Le 8 avr. 05, à 01:31, Alex Perez a écrit :
Network, power management, etc. configuration utilities (these would
be possible for a DE, but a lot more work since they would need to
wrap a variety of different low-level features rather than just one).
Not really. This is what Hardware Abstraction Layer aims to fix. Read
about it at http://www.freedesktop.org/wiki/Software_2fhal since it's
outside the scope of this thread.
Not really too. HAL is just a mechanism to load the right driver when
you plug a device, then notify the desktop environment. HAL provides a
device object model and a devices database with various mechanisms to
populate it.
HAL provides no hardware configuration support that why its name is
misleading.
We would also be able to add kernel / base system features that would
enable extra high-level features. I intend to extend the KEvent
system in NetBSD, for example, to allow an application to register to
receive notifications of /any/ changes to the filesystem, not just
those for a monitored file descriptor - the mechanism for this kind
of notification already exists in Free- and NetBSD (but not in
Linux), although this particular notification has not been
implemented.
This assertion is completely false. Take a look at FAM. It's
completely cross-platform. FAM works with IRIX, Linux, *BSD. (FAM is
essentially for filesystem-monitoring what HAL is for hardware) Under
Linux 2.6, it uses kernel-level mechanisms to transparently watch file
access & modification. Linux does (and has, for some time) had exactly
the functionality you refer to. It just goes to show you that you
established a view of Linux at a fixed point in time and probably
haven't investigated whether or not certain things have changed. This
is kind of dangerous.
Alex, you missed the point completely here. FAM isn't so nice :
From FAM FAQ :
« Does FAM have any limitations?
One level: FAM was designed to monitor only one level deep. That is,
if you monitor a directory, FAM will report full details of any files
changing in that directory, the directory name if a file one level one
level deeper changed, and nothing if the event occurs deeper than
that. This makes FAM well-suited for graphical file managers (which
typically only show the contents of one directory at a time) or other
programs that monitor files they know the names of, but it will mean a
little bit of work if you want FAM to report all changes on a file
system. »
Moreover functionality is varying with platforms (FAM is just a daemon
with various monitor backends (poll, Linux, IRIX etc.)).
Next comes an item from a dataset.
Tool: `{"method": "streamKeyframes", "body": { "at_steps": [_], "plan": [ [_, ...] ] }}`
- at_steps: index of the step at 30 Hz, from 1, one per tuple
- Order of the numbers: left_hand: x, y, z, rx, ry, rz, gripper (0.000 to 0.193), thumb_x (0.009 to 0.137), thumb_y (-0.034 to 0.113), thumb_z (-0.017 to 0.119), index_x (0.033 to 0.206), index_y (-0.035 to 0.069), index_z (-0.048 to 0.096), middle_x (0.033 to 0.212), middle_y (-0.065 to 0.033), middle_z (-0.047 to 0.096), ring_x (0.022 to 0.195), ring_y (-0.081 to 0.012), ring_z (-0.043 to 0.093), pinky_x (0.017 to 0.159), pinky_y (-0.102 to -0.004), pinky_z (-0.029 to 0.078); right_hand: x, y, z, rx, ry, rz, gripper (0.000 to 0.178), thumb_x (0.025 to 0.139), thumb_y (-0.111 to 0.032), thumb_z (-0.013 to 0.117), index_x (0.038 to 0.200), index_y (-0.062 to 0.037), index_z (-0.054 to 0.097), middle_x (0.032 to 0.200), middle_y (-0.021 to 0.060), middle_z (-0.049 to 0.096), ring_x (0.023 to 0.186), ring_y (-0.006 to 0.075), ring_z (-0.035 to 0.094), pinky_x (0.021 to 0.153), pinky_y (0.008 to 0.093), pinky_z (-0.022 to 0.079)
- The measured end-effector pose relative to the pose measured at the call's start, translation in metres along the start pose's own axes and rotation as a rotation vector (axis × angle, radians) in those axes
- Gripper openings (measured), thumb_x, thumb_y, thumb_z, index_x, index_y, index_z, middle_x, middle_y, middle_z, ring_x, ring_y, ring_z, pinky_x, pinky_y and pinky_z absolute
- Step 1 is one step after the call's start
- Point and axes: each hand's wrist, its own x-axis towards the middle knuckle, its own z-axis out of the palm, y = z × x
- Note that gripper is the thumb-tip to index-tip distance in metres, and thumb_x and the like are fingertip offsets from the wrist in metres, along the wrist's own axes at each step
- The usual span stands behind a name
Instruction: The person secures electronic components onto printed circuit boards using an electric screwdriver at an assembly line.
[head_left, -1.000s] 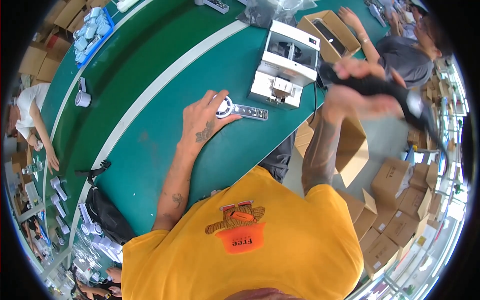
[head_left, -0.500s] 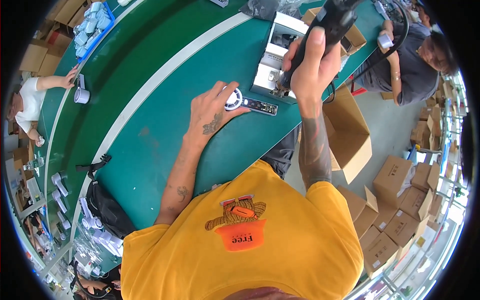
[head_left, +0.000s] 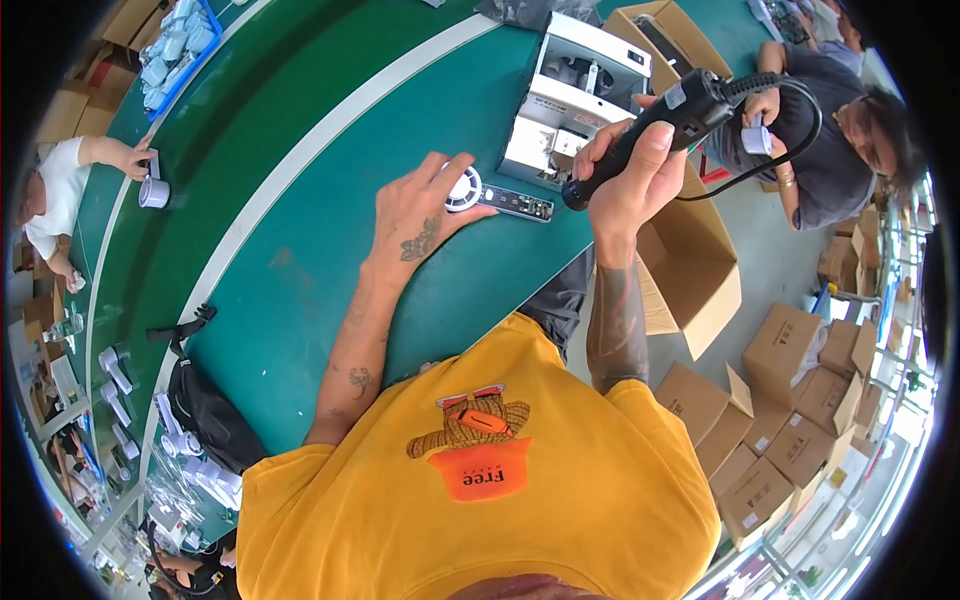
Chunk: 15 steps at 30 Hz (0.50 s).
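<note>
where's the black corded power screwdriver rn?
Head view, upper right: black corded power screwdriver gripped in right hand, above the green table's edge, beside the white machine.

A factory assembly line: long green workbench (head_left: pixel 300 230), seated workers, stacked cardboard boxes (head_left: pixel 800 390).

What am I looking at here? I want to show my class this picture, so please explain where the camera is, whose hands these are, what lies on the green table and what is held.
The camera sits on a person's head and looks down, so the round fisheye view bends straight edges. The yellow shirt is the wearer's own. Their left hand presses on a small white fan with a dark handle lying on the green table. Their right hand grips a black corded power tool above it. Behind stands a white machine. An open cardboard box sits beside the table. Other workers sit at the edges.
</note>
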Motion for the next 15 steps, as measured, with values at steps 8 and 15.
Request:
{"method": "streamKeyframes", "body": {
  "at_steps": [8,15],
  "plan": [
    [-0.001,-0.001,0.000,0.000,0.008,0.009,0.060,0.071,0.042,0.086,0.116,0.008,0.068,0.096,-0.0069,0.063,0.077,-0.0263,0.068,0.061,-0.0353,0.054,-0.024,0.005,-0.006,0.016,-0.026,-0.112,0.072,0.097,-0.063,0.055,0.121,0.0031,0.040,0.063,0.0082,0.050,0.045,0.0165,0.050,0.043,0.0303,0.043],
    [0.000,-0.001,0.000,-0.018,0.012,-0.004,0.059,0.070,0.041,0.087,0.116,0.008,0.067,0.095,-0.0070,0.062,0.078,-0.0261,0.067,0.062,-0.0351,0.053,-0.043,0.005,-0.009,0.008,0.028,-0.150,0.078,0.092,-0.068,0.060,0.119,0.0013,0.038,0.066,0.0092,0.051,0.050,0.0174,0.052,0.045,0.0307,0.044]
  ]
}}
Linux still hasn't the functionality David is talking about, he is
talking about monitoring any file system changes not just a limited set
of inodes changes.
Linux has dnotify (FAM-like mechanism not really well implemented),
kqueue is equivalent to dnotify but with a better implementation and
the possibility to monitor any kernel events not only file systems
events.
As I said in my other mail, Robert Love has a patch with a feature
called "inotify" to add to Linux the functionality David is talking
about.
Quentin.
--
Quentin Mathé
[EMAIL PROTECTED]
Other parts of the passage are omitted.